Raggling One’s Bed

The clinical version of MS “fatigue” is certainly a different breed of animal than what I understand to be in the “normal” range for people who do not suffer from MS.

Today, after a full night’s sleep, proper diet and hydration and pretty standard low-intensity household activities, I began to crumple. Within an hour of trying (as always) to fight it through, I was face down on my mattress as unmoving as though asleep. Were sleep only a possible relief, that is. My mind, though “foggy,” was pristinely alert; though not suffering from actual paralysis (another different animal altogether*) I could not make my body move — from a corporal weakness felt not even by long distance runners after a full day of ankle weights.

So, for two hours I laid motionless. As soon as I felt the possibility of movement, I sat up and walked into the kitchen to start prepping a dinner salad for three. I then went into the pool and came, with the cool water bringing my core body temperature down, more awake than I had been all day.

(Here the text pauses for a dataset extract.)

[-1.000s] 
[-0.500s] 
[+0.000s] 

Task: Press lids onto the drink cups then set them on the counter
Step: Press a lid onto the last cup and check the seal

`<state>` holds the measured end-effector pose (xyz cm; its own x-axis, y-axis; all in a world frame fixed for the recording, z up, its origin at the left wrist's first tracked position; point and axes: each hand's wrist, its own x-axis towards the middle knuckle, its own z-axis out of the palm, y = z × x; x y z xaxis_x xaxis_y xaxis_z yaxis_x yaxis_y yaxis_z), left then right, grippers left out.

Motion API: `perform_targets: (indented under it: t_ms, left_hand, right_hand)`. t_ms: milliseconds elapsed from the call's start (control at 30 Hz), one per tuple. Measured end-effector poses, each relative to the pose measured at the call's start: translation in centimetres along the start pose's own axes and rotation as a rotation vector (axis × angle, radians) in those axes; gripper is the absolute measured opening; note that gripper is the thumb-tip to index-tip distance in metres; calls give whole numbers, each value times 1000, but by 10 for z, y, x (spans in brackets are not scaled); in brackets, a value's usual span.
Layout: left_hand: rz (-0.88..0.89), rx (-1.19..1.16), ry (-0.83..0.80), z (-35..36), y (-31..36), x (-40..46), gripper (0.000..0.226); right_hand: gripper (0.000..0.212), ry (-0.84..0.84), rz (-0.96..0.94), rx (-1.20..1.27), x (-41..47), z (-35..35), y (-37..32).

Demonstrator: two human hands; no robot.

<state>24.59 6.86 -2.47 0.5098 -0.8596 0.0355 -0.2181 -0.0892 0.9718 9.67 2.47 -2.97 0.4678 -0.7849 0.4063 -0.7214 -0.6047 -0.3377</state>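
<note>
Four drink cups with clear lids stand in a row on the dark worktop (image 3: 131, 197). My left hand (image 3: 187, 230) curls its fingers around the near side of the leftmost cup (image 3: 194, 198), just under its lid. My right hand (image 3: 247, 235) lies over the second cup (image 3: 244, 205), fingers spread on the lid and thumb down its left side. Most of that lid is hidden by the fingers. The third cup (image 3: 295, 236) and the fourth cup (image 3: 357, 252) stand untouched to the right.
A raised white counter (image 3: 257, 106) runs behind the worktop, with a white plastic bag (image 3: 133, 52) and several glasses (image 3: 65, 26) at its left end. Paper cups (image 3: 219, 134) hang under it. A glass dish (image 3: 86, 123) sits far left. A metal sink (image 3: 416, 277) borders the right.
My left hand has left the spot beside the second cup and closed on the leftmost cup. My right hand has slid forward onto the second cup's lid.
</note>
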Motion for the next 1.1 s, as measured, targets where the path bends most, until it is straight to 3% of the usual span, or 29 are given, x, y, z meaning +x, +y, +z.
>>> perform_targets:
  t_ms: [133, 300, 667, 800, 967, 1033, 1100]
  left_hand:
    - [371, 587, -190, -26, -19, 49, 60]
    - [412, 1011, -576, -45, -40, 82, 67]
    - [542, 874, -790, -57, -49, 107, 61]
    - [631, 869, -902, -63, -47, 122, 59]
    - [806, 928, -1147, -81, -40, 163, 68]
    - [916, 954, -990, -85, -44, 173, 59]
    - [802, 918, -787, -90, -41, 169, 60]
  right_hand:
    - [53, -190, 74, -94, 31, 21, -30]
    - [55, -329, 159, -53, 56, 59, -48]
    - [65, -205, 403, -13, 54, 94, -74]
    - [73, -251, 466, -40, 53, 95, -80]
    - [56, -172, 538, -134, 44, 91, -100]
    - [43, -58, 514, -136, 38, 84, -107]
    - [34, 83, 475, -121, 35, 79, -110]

The “cog fog” lifted into the clear blue sky and I was able to swim heartily, and laugh.

I will never again be certain of what tomorrow will bring. The thought of that no longer frightens me, but it does bore me to pieces.

*Having MS makes friendships and general life activities difficult because when attending an event or invited to someone’s home there is no predicting which animal from the zoo will accompany you. There will always be a monkey on your back (a given cliche) — but sometimes, too, a tranquilized elephant or angry flightless bird. And your friends or strangers will not know which you’ll happen to have with you.

Or, perhaps, think of me this way: if you are my friend and invite me over, know I will be bringing an infant with me who screams at random intervals and cannot be consoled.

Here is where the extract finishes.